Information supplied:
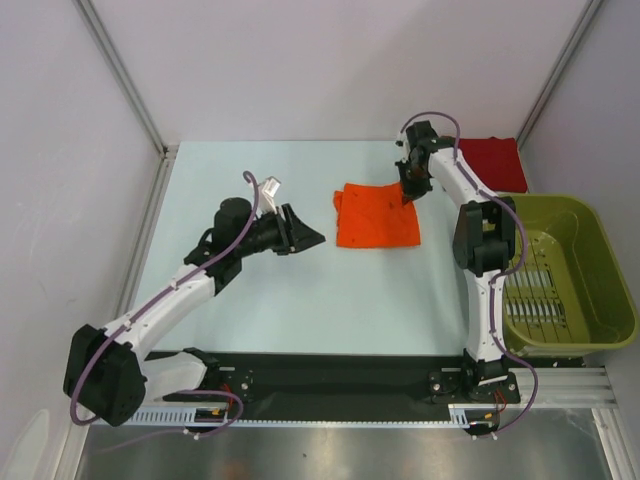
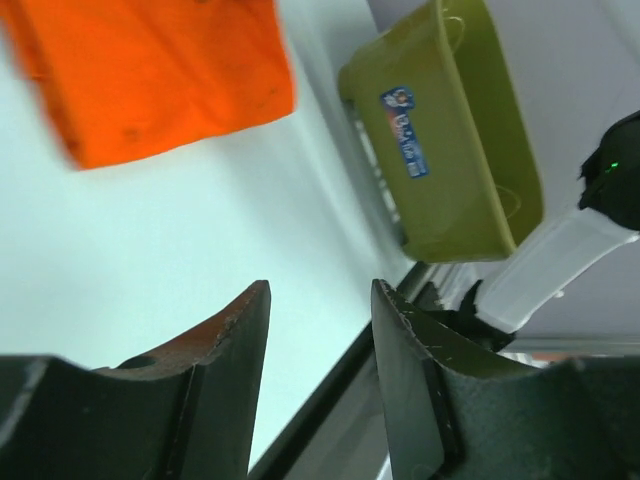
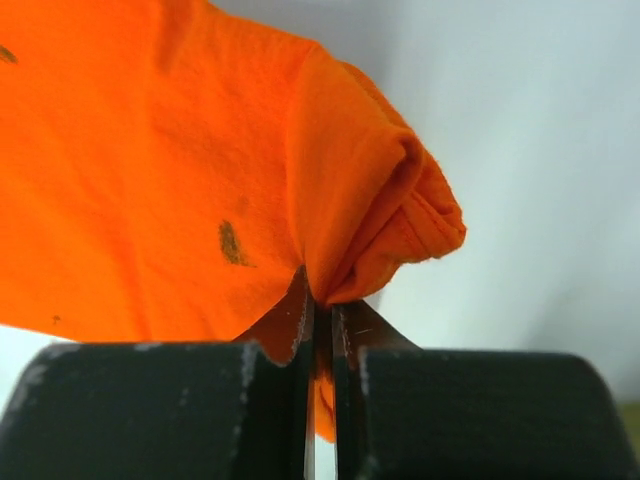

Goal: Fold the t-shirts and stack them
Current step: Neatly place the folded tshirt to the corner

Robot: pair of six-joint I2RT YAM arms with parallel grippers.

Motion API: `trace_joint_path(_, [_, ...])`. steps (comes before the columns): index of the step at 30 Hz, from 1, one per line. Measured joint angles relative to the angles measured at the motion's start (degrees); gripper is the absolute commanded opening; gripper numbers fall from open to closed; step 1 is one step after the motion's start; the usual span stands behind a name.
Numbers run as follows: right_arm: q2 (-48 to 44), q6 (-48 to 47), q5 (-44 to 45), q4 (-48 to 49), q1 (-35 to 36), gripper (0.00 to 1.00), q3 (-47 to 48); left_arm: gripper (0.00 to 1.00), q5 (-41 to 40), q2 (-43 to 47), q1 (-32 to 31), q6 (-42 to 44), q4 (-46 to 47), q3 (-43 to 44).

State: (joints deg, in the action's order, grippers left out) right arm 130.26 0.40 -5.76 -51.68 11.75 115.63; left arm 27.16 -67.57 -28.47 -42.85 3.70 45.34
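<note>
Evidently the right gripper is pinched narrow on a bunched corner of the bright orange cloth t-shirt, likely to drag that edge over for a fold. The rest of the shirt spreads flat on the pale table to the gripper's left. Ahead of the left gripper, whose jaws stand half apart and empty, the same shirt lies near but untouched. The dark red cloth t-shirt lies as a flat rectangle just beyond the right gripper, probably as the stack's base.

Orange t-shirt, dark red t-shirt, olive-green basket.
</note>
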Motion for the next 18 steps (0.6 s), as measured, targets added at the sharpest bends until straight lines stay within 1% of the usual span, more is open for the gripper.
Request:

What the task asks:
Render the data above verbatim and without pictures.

Reply:
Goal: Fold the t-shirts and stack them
Current step: Neatly place the folded tshirt to the corner

Robot: pair of six-joint I2RT YAM arms with parallel grippers.

Motion API: `trace_joint_path(_, [_, ...])`. steps (comes before the columns): index of the step at 30 Hz, from 1, one per line. Measured joint angles relative to the angles measured at the motion's start (degrees); gripper is the absolute commanded opening; gripper numbers fall from open to closed; step 1 is one step after the motion's start; the usual span stands behind a name.
Numbers run as follows: right_arm: q2 (-48 to 44), q6 (-48 to 47), q5 (-44 to 45), q4 (-48 to 49), q1 (-35 to 36), gripper (0.00 to 1.00), q3 (-47 to 48); left_arm: gripper (0.00 to 1.00), q5 (-41 to 40), q2 (-43 to 47), q1 (-32 to 31), q6 (-42 to 44), q4 (-46 to 47), q3 (-43 to 44).

State: (joints deg, in the action's order, grippers left out) right arm 130.26 0.40 -5.76 -51.68 11.75 115.63; left arm 27.16 -67.57 -28.47 -42.85 3.70 45.34
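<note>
Evidently the right gripper is pinched narrow on a bunched corner of the bright orange cloth t-shirt, likely to drag that edge over for a fold. The rest of the shirt spreads flat on the pale table to the gripper's left. Ahead of the left gripper, whose jaws stand half apart and empty, the same shirt lies near but untouched. The dark red cloth t-shirt lies as a flat rectangle just beyond the right gripper, probably as the stack's base.

Orange t-shirt, dark red t-shirt, olive-green basket.
</note>
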Motion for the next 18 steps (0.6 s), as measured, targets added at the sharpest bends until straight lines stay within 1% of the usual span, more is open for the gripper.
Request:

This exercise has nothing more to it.